Bu sözleşmeyi, “Avrupa’da meydana gelen olaylar nedeniyle” şeklinde anladığını ve kabul ettiğini ifade eden Türkiye, böylece mülteci politikasını coğrafi sınırlama ile çizdi. Bu sözleşme uyarınca Avrupa ülkeleri dışından gelenleri ‘mülteci’ olarak kabul etmiyor.

Avrupa ülkelerinden gelenler, Türkiye’de Emniyet’e “Mülteci” olmak için başvurabiliyor. Avrupa dışından gelenler ise, Birleşmiş Milletler Mülteciler Yüksek Komiserliği’ne “sığınmacı” olarak başvurabiliyor. BMMYK, bu kişilerin durumunu inceleyip “mülteci” olmalarına karar verirse, onları kabul edecek üçüncü bir ülke arıyor; BM bu kararı verinceye kadar ve bu ülke bulununcaya kadar bu kişiler aslında “yaşamıyor”.

Bu süreç ortalama 7-8 yıl sürüyor. Bu süre içinde “sığınmacı” olarak bekleyenler, “kimliksiz” oldukları için hiçbir temel haktan yararlanamıyor; çalışamıyor, çok kötü koşullarda yaşamaları nedeniyle sık hasta oldukları halde parasız sağlık hizmetlerinden yararlanamıyor, okul çağı gelen çocuklar okula gidemiyor. Çünkü Türkiye’de sığınmacılar için bir yasa yok. Birleşmiş Milletler Mülteciler Yüksek Komiserliği kişi başına yaklaşık 100 dolar veriyor. Bu parayla geçinmeleri mümkün olmadığı için kaçak çalışanlar, özellikle seks işçiliği yapanlar yaygın.

Mülteciliği reddedilenler ya da BMMYK’ya başvurmadan ‘yakalanıp’ sınırdışı edilenler için de sorun var.
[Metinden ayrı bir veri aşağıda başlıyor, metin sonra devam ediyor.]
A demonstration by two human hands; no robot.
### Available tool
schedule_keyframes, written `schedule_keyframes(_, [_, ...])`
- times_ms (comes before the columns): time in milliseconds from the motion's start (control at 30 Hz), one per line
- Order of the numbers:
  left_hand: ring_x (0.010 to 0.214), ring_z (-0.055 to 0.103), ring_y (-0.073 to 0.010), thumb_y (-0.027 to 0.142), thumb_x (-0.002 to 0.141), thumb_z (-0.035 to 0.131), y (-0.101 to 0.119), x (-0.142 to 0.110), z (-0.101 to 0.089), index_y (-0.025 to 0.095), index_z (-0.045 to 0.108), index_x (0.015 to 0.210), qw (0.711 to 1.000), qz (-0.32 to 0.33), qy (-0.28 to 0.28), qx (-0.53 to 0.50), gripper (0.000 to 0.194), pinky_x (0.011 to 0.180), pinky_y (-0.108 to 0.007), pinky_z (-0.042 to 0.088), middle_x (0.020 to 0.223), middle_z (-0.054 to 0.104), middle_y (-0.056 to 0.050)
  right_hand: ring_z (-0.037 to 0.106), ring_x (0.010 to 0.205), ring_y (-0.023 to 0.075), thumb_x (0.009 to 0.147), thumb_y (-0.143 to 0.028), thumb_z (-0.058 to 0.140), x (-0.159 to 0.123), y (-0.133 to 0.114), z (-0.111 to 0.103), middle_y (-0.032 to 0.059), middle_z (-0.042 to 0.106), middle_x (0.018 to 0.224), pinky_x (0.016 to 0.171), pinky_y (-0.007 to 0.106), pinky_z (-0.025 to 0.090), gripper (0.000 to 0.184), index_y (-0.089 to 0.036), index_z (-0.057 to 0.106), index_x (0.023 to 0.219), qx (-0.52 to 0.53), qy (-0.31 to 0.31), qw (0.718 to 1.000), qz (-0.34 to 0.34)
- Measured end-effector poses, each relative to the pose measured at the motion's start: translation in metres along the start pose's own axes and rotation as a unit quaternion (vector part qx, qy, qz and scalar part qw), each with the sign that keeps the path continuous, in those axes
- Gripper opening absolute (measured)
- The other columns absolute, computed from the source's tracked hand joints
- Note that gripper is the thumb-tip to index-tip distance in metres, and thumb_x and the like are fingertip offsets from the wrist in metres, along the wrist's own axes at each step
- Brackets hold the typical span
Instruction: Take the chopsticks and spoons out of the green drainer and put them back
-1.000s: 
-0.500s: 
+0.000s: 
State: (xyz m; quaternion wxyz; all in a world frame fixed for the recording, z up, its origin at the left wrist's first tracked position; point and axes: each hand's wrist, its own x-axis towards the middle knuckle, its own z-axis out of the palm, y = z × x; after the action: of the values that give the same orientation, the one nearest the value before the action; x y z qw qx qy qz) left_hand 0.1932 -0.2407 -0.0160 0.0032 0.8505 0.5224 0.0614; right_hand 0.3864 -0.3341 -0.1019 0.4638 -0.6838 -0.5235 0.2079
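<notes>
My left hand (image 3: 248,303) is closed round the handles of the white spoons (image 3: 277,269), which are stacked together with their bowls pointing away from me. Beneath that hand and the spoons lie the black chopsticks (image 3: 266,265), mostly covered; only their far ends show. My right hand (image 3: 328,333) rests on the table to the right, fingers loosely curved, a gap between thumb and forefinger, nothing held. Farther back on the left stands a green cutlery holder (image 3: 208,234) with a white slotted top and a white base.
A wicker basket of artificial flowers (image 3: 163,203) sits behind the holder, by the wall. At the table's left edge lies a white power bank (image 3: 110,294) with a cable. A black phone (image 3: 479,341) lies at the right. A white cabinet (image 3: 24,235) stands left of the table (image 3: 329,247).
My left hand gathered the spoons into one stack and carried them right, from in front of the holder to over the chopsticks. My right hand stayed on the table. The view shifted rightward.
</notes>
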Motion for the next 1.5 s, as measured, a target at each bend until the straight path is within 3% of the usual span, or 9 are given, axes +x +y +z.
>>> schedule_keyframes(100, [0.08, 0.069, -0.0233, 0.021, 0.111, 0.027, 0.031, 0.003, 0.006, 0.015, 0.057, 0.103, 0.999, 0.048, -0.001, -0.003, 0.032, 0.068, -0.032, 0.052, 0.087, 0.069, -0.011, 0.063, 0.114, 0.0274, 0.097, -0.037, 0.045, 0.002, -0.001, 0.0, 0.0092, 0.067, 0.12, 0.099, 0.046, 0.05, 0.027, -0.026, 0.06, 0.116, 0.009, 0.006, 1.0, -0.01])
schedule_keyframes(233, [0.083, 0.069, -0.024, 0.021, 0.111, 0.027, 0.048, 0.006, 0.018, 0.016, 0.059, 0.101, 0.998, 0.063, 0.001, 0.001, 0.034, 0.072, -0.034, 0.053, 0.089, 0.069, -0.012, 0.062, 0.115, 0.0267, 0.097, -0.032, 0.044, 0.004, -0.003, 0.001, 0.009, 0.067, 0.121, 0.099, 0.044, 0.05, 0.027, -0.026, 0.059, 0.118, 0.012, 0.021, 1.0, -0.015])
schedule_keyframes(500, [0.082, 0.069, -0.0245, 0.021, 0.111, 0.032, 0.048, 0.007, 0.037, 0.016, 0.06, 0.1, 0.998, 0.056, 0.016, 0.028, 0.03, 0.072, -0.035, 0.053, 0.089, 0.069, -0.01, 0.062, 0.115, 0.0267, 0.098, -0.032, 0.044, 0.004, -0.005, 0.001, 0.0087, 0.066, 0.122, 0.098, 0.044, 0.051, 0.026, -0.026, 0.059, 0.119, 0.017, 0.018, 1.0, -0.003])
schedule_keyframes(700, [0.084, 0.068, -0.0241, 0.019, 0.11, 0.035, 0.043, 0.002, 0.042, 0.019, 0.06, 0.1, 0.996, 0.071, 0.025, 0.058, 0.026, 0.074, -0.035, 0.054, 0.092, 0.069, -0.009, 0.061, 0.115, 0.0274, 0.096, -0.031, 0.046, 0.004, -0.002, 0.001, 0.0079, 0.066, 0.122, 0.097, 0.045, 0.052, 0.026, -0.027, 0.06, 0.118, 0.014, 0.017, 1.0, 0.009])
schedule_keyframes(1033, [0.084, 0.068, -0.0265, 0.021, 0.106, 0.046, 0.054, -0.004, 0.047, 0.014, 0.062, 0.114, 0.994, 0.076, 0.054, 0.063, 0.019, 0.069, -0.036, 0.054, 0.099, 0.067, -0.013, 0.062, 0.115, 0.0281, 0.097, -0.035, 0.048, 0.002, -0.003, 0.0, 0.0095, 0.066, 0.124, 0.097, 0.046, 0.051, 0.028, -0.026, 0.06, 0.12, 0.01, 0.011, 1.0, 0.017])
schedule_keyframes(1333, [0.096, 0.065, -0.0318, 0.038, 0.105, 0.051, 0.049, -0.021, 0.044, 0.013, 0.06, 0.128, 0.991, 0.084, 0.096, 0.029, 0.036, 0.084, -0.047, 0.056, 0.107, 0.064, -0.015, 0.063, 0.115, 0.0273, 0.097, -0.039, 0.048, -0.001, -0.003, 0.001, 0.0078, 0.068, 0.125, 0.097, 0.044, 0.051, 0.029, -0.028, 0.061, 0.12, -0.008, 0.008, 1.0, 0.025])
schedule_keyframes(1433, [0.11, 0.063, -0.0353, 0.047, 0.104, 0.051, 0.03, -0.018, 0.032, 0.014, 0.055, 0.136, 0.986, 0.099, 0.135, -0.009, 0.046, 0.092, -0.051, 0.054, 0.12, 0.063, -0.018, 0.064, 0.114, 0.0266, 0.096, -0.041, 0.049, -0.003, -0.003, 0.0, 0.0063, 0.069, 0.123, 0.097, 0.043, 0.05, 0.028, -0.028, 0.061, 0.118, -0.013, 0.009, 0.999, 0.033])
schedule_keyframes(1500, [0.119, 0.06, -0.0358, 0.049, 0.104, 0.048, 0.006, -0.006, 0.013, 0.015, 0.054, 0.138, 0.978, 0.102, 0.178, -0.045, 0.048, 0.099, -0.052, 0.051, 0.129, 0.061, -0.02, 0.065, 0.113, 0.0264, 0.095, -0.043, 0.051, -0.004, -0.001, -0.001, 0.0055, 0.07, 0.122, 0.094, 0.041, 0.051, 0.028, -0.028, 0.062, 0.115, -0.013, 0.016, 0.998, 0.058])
Çünkü Türkiye’de “geri gönderme” konusunda da yasal bir düzenleme yok; dolayısıyla bütçe yok. Uzun süre gözaltı merkezlerinde bekletiliyor; uygun bir yol bulununca gönderiliyorlar.

Sınır gücü olmadığı için, Türkiye’ye yılda yaklaşık 100 bin kişinin yasadışı giriş yaptığı belirtiliyor. Bunların sadece yüzde 5’i mültecilik için başvuruyor. Çoğunluğu mevzuatı bilmediği için, nereye başvuracağını bilmediği için yakalanıncaya kadar kaçak yaşıyor. Oysa AB müktesebatına göre, sınır gücü kurulması, bu güçte çalışanların mülteci mevzuatını ve prosedürü bilmesi, yol göstermesi gerekiyor.

AB’YE ‘KÜLFETİ PAYLAŞMA’ ŞARTI
Ancak AB müzakerelerinde bu konu da önemli bir sorun olarak ortaya çıktı. 2003’te Resmi Gazete’de yayımlanan “AB Ulusal Programı”na göre; 2005’e kadar ‘İltica Yasası’ çıkarmayı vaadeden Türkiye, coğrafi sınırlamayı kaldırmayı da şartlı olarak vaadediyor: “Coğrafi sınırlama konusu, Türkiye’ nin katılım müzakereleri sırasında etraflıca ele alınarak, katılım aşamasında ülkemize doğudan bir mülteci akımını teşvik etmeyecek şekilde, gerekli mevzuat ve alt yapı değişikliklerinin gerçekleştirilmesine ve AB ülkelerinin külfet paylaşımı konusunda gerekli hassasiyeti göstermelerine bağlı olarak kaldırılacaktır.”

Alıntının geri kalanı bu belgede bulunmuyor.